Mystery of African slave skeletons discovered on Caribbean island solved after 300 years
Details about the lives of three African slaves who died on the Caribbean island of Saint Martin have been revealed 300 years after they died.
The three skeletons were discovered in 2010 during the construction of an office block in the capital city of Philipsburg.
Using tiny bits of DNA remaining in the teeth of the skeletons, scientists at Stanford University and the University of Copenhagen have been able to show where in Africa the three individuals were from before they were captured and enslaved.
This is the first time scientists have been able to use such old and poorly preserved DNA to identify the ethnic origins of individuals.
Study co-author Carlos Bustamante, professor of genetics at Stanford, said: "Through the barbarism of the middle passage, millions of people were forcibly removed from Africa and brought to the Americas. We have long sought to use DNA to understand who they were, where they came from, and who, today, shares DNA with those people taken aboard the ships."
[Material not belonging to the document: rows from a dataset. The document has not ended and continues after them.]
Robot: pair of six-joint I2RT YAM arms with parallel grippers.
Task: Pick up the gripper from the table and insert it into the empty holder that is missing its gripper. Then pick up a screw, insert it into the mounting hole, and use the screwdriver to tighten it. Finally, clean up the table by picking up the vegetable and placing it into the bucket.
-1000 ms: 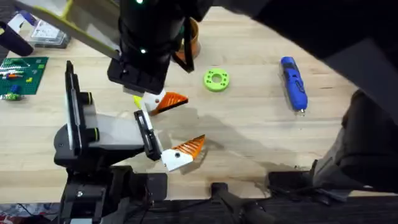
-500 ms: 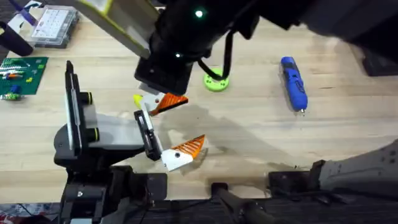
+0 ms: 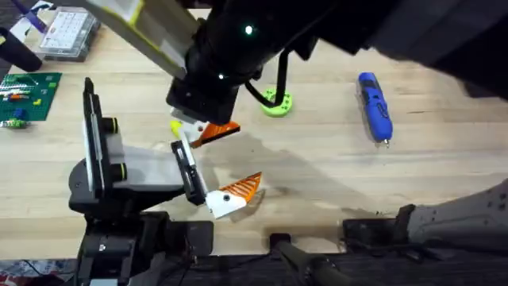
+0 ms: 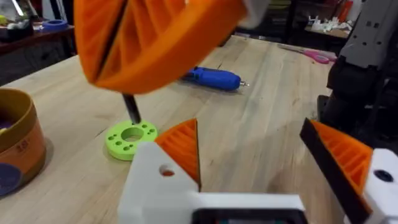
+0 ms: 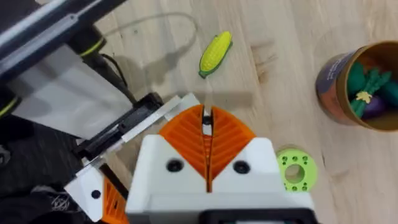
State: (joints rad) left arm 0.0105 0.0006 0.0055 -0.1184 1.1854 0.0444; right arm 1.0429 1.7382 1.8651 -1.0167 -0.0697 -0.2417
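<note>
- The gripper (image 3: 213, 131) sits at the holder (image 3: 186, 168), its white base against the black plate. I can't tell whether it is fully seated. It hasn't moved in the last second.
- Its twin (image 3: 236, 189) is mounted just below. From the left wrist camera the left gripper (image 4: 249, 137) shows its two fingers spread wide, nothing between them.
- What changed: the right arm swung across over the holder, then settled back slightly. Its right gripper (image 5: 205, 117) now hangs just above the gripper, pads pressed together on a thin pin, a screw (image 4: 131, 109) by the look of it. So I'd say the screw step is under way.
- The vegetable (image 5: 216, 53) lies right beside the holder, close under the descent path and easy to nudge.
- The green ring (image 3: 278, 103) is now partly under the arm.
- The bucket (image 5: 336, 74) stands a little beyond.
- The screwdriver (image 3: 375, 107) lies well apart, with open table (image 3: 317, 183) between.
</note>
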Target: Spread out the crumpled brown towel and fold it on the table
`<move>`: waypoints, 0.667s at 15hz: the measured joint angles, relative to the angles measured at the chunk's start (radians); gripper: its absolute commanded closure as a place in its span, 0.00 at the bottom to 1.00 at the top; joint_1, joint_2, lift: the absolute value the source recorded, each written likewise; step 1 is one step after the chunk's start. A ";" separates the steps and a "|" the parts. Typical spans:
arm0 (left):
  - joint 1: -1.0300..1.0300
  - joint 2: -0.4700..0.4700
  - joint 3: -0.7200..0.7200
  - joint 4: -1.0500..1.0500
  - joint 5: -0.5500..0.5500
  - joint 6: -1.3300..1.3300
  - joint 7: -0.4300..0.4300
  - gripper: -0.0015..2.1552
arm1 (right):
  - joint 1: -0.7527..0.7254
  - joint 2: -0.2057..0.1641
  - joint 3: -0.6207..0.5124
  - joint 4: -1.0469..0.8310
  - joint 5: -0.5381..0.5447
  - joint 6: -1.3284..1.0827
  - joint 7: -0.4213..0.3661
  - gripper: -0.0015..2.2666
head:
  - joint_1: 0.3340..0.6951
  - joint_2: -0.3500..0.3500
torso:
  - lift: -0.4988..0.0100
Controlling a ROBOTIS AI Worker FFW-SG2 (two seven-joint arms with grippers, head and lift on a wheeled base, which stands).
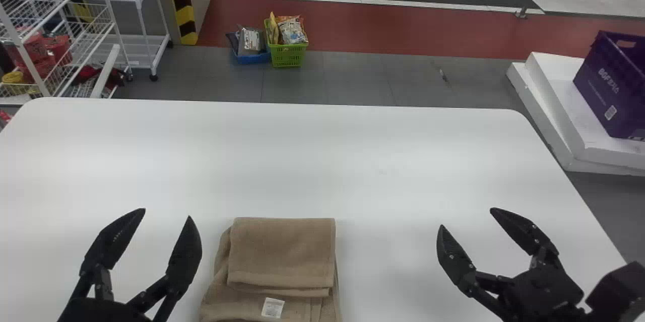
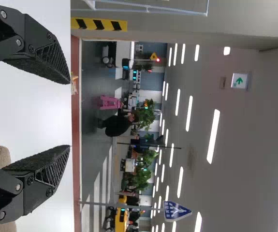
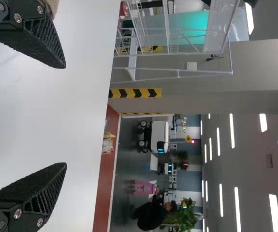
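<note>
Left gripper and right gripper gape wide alongside, likely sparing the folded towel toward the table's near edge.

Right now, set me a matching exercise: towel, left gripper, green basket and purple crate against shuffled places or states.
1. Brown towel
2. Left gripper
3. Green basket
4. Purple crate

A. On the floor beyond the table
B. Fingers apart, holding nothing
C. On a white platform, off to the right
D. Folded in layers, white tag showing

Pairs: 1-D, 2-B, 3-A, 4-C
</note>
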 measured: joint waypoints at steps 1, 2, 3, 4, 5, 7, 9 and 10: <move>-0.002 0.002 -0.001 0.000 -0.003 0.013 0.003 0.06 | -0.001 0.000 0.001 0.000 0.007 -0.006 -0.005 0.04 | 1.00 0.33 | 0.73; -0.004 0.004 -0.002 -0.001 -0.005 0.027 0.004 0.06 | -0.002 0.000 0.003 -0.001 0.014 -0.014 -0.007 0.04 | 1.00 0.33 | 0.73; -0.004 0.006 -0.002 -0.003 -0.005 0.036 0.003 0.06 | -0.002 0.000 0.005 -0.002 0.018 -0.019 -0.007 0.04 | 1.00 0.33 | 0.73; -0.006 0.009 -0.001 -0.005 -0.004 0.049 0.000 0.06 | -0.002 0.000 0.007 -0.003 0.023 -0.022 -0.007 0.04 | 1.00 0.34 | 0.73; -0.009 0.014 0.000 -0.008 -0.002 0.081 -0.003 0.06 | -0.002 0.000 0.009 -0.004 0.029 -0.025 -0.007 0.04 | 1.00 0.34 | 0.73; -0.016 0.019 0.003 -0.011 -0.001 0.121 -0.002 0.06 | -0.002 0.000 0.015 -0.005 0.046 -0.033 -0.007 0.04 | 1.00 0.35 | 0.73; -0.022 0.022 0.005 -0.013 -0.001 0.154 -0.008 0.06 | 0.001 0.000 0.022 -0.008 0.062 -0.039 -0.006 0.04 | 1.00 0.36 | 0.73; -0.023 0.022 0.006 -0.014 0.001 0.163 -0.015 0.06 | 0.002 0.000 0.028 -0.010 0.070 -0.043 -0.005 0.04 | 1.00 0.37 | 0.73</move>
In their study, published in the Proceedings of the National Academy of Sciences, researchers used a technique called whole-genome capture to isolate the ancient DNA to sequence and analyse it.
During the Atlantic slave trade (between 1500 and 1850), over 12 million Africans were shipped to the New World to work on plantations in the Caribbean, the US and South America. However, records from where they originated are scant.
DNA findings show that all three were aged between 25 and 40 when they died, in the late 1600s.
Further analysis of their teeth showed patterns of certain African groups and then through whole genome capture technique, they were able to single out snippets of DNA. With this DNA, the researchers compared sequences with a reference panel of 11 West African populations to identify the distinct ethnic groups from which each skeleton originated.
Findings showed one skeleton was a man who probably belonged to a Bantu-speaking group in northern Cameroon, while the other two shared similarities with non-Bantu-speaking groups in present-day Nigeria and Ghana.
Stanford's Maria Avila-Arcos said: "We were able to determine that, despite the fact that the three individuals were found at the same site, and may even have arrived on the same ship, they had genetic affinities to different populations within Africa.
"They may have spoken different languages, making communication difficult. This makes us reflect on two things: the dynamics of the trans-Atlantic slave trade within Africa, and how this dramatic, ethnic mingling may have influenced communities and identities in the Americas."
Researchers say their findings will provide a greater understanding of the patterns of the trans-Atlantic slave trade. Bustamante said: "This project has taught us that we cannot only get ancient DNA from tropical samples, but that we can reliably identify their ancestry. This is incredibly exciting to us and opens the door to reclaiming history that is of such importance."
Concluding, the authors wrote: "The study demonstrates that genomic data can be used to trace the genetic ancestry of long-dead individuals, a finding that has important implications for archaeology, especially in cases where historical information is missing."